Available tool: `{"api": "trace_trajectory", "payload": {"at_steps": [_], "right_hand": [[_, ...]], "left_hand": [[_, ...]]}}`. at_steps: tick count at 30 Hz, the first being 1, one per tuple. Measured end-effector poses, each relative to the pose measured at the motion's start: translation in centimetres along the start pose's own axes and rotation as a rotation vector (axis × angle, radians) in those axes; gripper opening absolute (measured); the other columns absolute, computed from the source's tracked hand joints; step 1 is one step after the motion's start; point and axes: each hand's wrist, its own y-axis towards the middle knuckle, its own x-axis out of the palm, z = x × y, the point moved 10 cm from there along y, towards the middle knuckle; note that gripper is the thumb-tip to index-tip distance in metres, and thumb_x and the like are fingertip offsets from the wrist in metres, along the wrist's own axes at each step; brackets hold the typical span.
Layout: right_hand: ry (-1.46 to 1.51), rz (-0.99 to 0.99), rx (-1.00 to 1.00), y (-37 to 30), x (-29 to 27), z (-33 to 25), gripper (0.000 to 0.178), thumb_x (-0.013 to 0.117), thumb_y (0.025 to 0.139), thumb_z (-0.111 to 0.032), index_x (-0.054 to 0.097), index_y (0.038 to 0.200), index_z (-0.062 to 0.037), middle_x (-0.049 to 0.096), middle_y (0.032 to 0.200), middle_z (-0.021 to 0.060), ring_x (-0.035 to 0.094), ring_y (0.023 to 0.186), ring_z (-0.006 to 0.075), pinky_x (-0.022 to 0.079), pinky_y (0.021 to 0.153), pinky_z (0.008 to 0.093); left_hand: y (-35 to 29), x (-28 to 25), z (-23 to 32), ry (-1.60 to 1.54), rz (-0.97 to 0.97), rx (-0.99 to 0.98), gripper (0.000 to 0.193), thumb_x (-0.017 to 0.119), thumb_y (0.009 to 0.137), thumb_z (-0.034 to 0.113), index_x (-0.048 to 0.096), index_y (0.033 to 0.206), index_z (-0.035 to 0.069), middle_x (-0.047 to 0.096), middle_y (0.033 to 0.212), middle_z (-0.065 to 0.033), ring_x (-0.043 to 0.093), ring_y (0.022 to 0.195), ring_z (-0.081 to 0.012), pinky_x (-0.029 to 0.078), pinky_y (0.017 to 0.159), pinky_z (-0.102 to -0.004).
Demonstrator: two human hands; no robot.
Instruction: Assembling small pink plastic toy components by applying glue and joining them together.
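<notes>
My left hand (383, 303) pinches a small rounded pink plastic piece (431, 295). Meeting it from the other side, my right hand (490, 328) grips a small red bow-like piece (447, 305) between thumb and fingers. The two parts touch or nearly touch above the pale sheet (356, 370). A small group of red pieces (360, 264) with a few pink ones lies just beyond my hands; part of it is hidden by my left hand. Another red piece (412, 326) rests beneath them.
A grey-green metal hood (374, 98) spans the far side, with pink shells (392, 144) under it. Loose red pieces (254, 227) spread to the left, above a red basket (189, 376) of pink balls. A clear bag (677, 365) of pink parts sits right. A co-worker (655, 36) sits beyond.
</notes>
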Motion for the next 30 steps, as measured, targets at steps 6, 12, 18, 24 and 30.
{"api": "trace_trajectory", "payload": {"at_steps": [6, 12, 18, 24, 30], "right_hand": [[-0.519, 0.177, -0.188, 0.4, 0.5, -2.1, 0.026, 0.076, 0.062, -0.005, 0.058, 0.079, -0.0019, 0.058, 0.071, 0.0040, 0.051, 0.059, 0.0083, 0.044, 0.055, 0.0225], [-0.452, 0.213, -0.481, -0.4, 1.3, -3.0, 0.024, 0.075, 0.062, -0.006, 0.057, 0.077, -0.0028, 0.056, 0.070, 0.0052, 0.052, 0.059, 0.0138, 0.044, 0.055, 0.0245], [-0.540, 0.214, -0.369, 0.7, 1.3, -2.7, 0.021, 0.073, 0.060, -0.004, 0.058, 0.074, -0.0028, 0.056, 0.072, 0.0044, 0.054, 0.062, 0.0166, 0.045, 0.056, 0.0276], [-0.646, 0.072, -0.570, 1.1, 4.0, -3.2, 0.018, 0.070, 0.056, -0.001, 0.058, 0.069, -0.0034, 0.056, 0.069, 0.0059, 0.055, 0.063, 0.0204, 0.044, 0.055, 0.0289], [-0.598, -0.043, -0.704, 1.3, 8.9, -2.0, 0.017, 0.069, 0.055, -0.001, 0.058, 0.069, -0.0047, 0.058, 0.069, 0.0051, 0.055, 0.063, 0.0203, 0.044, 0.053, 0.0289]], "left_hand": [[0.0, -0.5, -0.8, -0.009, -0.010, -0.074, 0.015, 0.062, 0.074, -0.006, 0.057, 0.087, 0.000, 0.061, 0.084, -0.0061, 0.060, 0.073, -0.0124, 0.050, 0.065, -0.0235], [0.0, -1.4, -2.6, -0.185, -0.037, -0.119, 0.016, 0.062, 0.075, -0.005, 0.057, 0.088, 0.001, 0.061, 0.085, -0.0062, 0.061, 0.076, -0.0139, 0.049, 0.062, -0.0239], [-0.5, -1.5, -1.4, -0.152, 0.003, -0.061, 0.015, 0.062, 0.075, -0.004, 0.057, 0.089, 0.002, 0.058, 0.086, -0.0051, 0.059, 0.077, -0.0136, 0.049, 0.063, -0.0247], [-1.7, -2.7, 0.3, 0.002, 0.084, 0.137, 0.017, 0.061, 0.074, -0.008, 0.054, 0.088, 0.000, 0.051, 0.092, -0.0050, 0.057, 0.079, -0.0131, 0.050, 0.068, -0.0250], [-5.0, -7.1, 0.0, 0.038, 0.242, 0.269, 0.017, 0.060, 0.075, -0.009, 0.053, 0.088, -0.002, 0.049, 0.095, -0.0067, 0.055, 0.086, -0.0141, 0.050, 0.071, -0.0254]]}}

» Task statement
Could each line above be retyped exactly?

» Exercise solution
Available tool: `{"api": "trace_trajectory", "payload": {"at_steps": [_], "right_hand": [[_, ...]], "left_hand": [[_, ...]]}}`. at_steps: tick count at 30 Hz, the first being 1, one per tuple. Measured end-effector poses, each relative to the pose measured at the motion's start: translation in centimetres along the start pose's own axes and rotation as a rotation vector (axis × angle, radians) in those axes; gripper opening absolute (measured); the other columns absolute, computed from the source's tracked hand joints; step 1 is one step after the motion's start; point and axes: each hand's wrist, its own y-axis towards the middle knuckle, its own x-axis out of the palm, z = x × y, the point moved 10 cm from there along y, towards the middle knuckle; note that gripper is the thumb-tip to index-tip distance in metres, and thumb_x and the like are fingertip offsets from the wrist in metres, along the wrist's own axes at each step; brackets hold the typical span.
Layout: right_hand: ry (-1.46 to 1.51), rz (-0.99 to 0.99), rx (-1.00 to 1.00), y (-37 to 30), x (-29 to 27), z (-33 to 25), gripper (0.000 to 0.178), thumb_x (-0.013 to 0.117), thumb_y (0.025 to 0.139), thumb_z (-0.111 to 0.032), index_x (-0.054 to 0.097), index_y (0.038 to 0.200), index_z (-0.062 to 0.037), middle_x (-0.049 to 0.096), middle_y (0.032 to 0.200), middle_z (-0.021 to 0.060), ring_x (-0.035 to 0.094), ring_y (0.023 to 0.186), ring_z (-0.006 to 0.075), pinky_x (-0.022 to 0.079), pinky_y (0.021 to 0.153), pinky_z (0.008 to 0.093); left_hand: y (-35 to 29), x (-28 to 25), z (-23 to 32), ry (-1.60 to 1.54), rz (-0.97 to 0.97), rx (-0.99 to 0.98), gripper (0.000 to 0.193), thumb_x (-0.017 to 0.119), thumb_y (0.009 to 0.137), thumb_z (-0.034 to 0.113), index_x (-0.048 to 0.096), index_y (0.033 to 0.206), index_z (-0.035 to 0.069), middle_x (-0.047 to 0.096), middle_y (0.033 to 0.212), middle_z (-0.065 to 0.033), ring_x (-0.043 to 0.093), ring_y (0.022 to 0.195), ring_z (-0.081 to 0.012), pinky_x (-0.029 to 0.078), pinky_y (0.017 to 0.159), pinky_z (-0.102 to -0.004).
Demonstrator: two human hands; no robot.
Instruction: Assembling small pink plastic toy components by applying glue and joining them together.
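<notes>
My left hand (383, 303) pinches a small rounded pink plastic piece (431, 295). Meeting it from the other side, my right hand (490, 328) grips a small red bow-like piece (447, 305) between thumb and fingers. The two parts touch or nearly touch above the pale sheet (356, 370). A small group of red pieces (360, 264) with a few pink ones lies just beyond my hands; part of it is hidden by my left hand. Another red piece (412, 326) rests beneath them.
A grey-green metal hood (374, 98) spans the far side, with pink shells (392, 144) under it. Loose red pieces (254, 227) spread to the left, above a red basket (189, 376) of pink balls. A clear bag (677, 365) of pink parts sits right. A co-worker (655, 36) sits beyond.
</notes>
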Motion for the next 30 steps, as measured, targets at steps 6, 12, 18, 24 and 30.
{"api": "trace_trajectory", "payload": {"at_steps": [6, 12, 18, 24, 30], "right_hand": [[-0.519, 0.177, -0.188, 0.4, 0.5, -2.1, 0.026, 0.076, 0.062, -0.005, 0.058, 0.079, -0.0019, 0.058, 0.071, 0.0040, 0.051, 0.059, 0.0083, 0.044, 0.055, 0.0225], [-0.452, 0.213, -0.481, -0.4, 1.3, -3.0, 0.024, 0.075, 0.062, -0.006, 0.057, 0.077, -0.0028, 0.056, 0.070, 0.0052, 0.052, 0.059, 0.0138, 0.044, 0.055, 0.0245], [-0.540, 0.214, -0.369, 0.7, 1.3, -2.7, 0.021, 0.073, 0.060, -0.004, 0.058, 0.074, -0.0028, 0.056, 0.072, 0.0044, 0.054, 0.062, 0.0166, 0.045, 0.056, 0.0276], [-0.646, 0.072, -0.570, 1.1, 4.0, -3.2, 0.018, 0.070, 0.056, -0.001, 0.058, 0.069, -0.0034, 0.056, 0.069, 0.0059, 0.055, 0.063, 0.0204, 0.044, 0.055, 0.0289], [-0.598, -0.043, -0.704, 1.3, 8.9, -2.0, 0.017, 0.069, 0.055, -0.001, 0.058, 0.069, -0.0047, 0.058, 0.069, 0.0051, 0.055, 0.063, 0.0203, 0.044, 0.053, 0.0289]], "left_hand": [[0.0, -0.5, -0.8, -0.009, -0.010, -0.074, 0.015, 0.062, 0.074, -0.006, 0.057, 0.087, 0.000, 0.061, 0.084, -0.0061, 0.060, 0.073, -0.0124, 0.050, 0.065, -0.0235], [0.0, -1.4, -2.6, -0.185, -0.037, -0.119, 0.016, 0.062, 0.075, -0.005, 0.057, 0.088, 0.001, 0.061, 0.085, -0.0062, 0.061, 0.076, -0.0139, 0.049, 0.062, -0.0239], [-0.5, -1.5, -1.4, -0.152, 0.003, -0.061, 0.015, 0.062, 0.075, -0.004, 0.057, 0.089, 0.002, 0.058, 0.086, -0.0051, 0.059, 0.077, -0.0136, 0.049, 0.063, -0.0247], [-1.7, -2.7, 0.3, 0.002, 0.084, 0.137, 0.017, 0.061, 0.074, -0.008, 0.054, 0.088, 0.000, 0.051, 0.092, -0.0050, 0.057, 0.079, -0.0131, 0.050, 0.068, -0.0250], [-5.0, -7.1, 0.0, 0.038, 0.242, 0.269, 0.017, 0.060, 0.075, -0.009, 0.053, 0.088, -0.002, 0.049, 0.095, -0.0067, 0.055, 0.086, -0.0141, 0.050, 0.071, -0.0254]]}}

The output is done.